Getting started with IL

This article was originally published in VSJ, which is now part of Developer Fusion.
If you already program in almost any .NET language, you will know that it isn’t compiled to machine code but to MS Intermediate Language, or IL. In this sense IL is the assembly language of .NET, and like all assembly languages a knowledge of it helps you understand how things work and how to make them work better. However, this assembly language isn’t quite what you might expect. If you already know a machine assembly language like x86, PowerPC or Pic, then you will be prepared for some of the low-level ideas in IL, but you might well be shocked to discover how “high” this intermediate language is. Indeed there is the argument that it’s much easier to understand if you already program in, say, C#.

The key features of IL are:

  1. It’s a stack oriented language
  2. It’s object oriented
  3. It’s strongly typed
  4. It makes heavy use of the .NET Framework classes
Let’s take a look at each of these aspects in turn.

Hello World in IL

You would doubtless be disappointed without a “Hello World” example, so let’s begin with the very simplest IL program that does something – i.e. displays Hello World in a console. To do this you first need to have a copy of the IL assembler ILasm.exe. This is included with the .NET SDK and is available for 32-bit and 64-bit machines. Notice that you don’t need Visual Studio or even any of the “Express” development environments installed. Surprisingly, VS doesn’t actually support the use of IL development. As long as you have the .NET SDK installed you will find ILasm in \Windows\Microsoft.NET\Framework\vx.y.z where the x.y.z is the version number of the SDK.

You need to set up a command Window with a Path set to the assembler’s location and the directory that contains the files you want to assemble. In case you have forgotten DOS, this is achieved by:

PATH=C:\ Windows\Microsoft.NET\
						Framework\vx.y.z
CD C:\folder that you are working in
You can use any text editor that can produce plain ASCII files to create .IL source files – I used Notepad.

The simplest IL program is very simple indeed. Enter the following lines and save the result as Hello.IL (if you are using Notepad, remember to surround the file name in double quotes when you save “Hello.IL”, otherwise you end up with a file called Hello.IL.TXT).

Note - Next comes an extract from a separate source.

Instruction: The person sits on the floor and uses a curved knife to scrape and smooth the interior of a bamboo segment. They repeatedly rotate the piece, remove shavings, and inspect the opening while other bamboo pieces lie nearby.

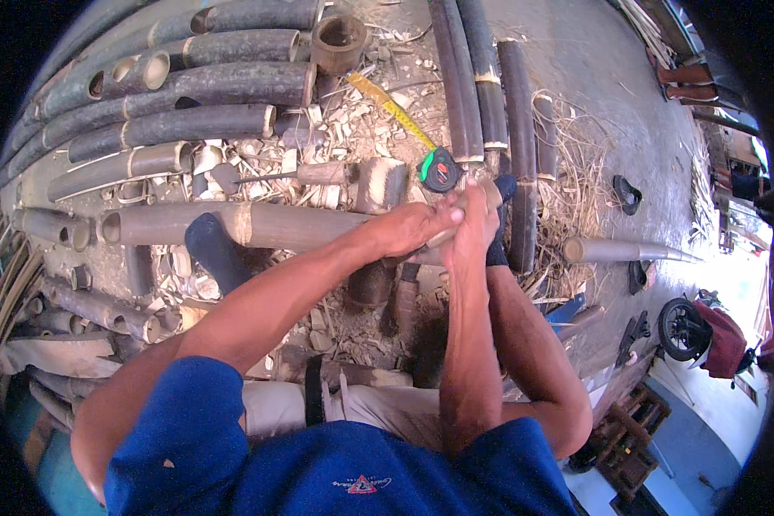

.assembly extern mscorlib {}
.assembly Hello {}
.module Hello.exe

.class Hello.Program
	extends [mscorlib]System.Object
{
	.method static void Main(string[]
		args) cil managed
	{
	.entrypoint
		ldstr	"Hello World"
		call void
[mscorlib]System.Console::WriteLine(
			string)
		ret
	}
}
To assemble this to an .EXE the command is:
ILasm Hello
This should produce a set of messages that look something like Figure 1. As long as everything has worked you should see a file called Hello.exe in the same directory as Hello.il. If you run this at the command prompt it prints the message as promised.

Figure 1
Figure 1: A successful assembly

Basic IL

What is interesting about this simple example is that it illustrates all of the major characteristics of the assembler. Assembler directives begin with a dot, and the first directive:
.assembly extern mscorlib {}
…informs the assembler that we are going to be using objects and methods within the mscorlib assembly, i.e. the console class and its WriteLine method. Notice that already we have objects and the .NET Framework involved in our assembler. The next two directives simply give the program that we are creating an assembly and module name. Without these the assembler and the runtime don’t really know what to do with our program – declaring it to be an assembly means that it can be run.
.assembly Hello {}
.module Hello.exe
The next line declares a class and states that it inherits from Object
.class Hello.Program
		extends [mscorlib]System.Object
{
We then define a CIL managed static method:
	.method static void Main(string[]
		args) cil managed
	{
All of which is more evidence of object orientation and use of the Framework. The entrypoint directive marks where the program should be started from, and every runnable program has to have one:
	.entrypoint
Finally we get to some IL instructions, and it’s all over very quickly!
		ldstr	"Hello World"
		call void
[mscorlib]System.Console::WriteLine(
			string)
		ret
	}
}
The ldstr, i.e. LoadString, instruction loads the string “Hello World” onto the stack. The call instruction calls the WriteLine method of the static Console class. The method picks up its parameters from the stack and what looks like a parameter definition, i.e. (string), is a type definition that says that the top of stack item is to be a string. The void return type means that the method doesn’t leave a return value on the stack. The ret, or Return, completes the method and our program. As you can see even this simple example demonstrates how stack- and object-oriented the language is, and how it uses both typing and the Framework.

The stack

Of all of the features of IL, the one that high-level language programmers tend to find strange is the central role that the stack plays. In this case the stack is a little more sophisticated than a simple block of memory with a pointer. You need to think of it in terms of a strongly typed stack made up of “slots” that hold a complete data type. When you push data onto and pop data off the stack it always works in terms of a complete data type. Nearly all IL instructions work by popping input data from the stack and pushing their results on the stack. As an example, let’s add two numbers together.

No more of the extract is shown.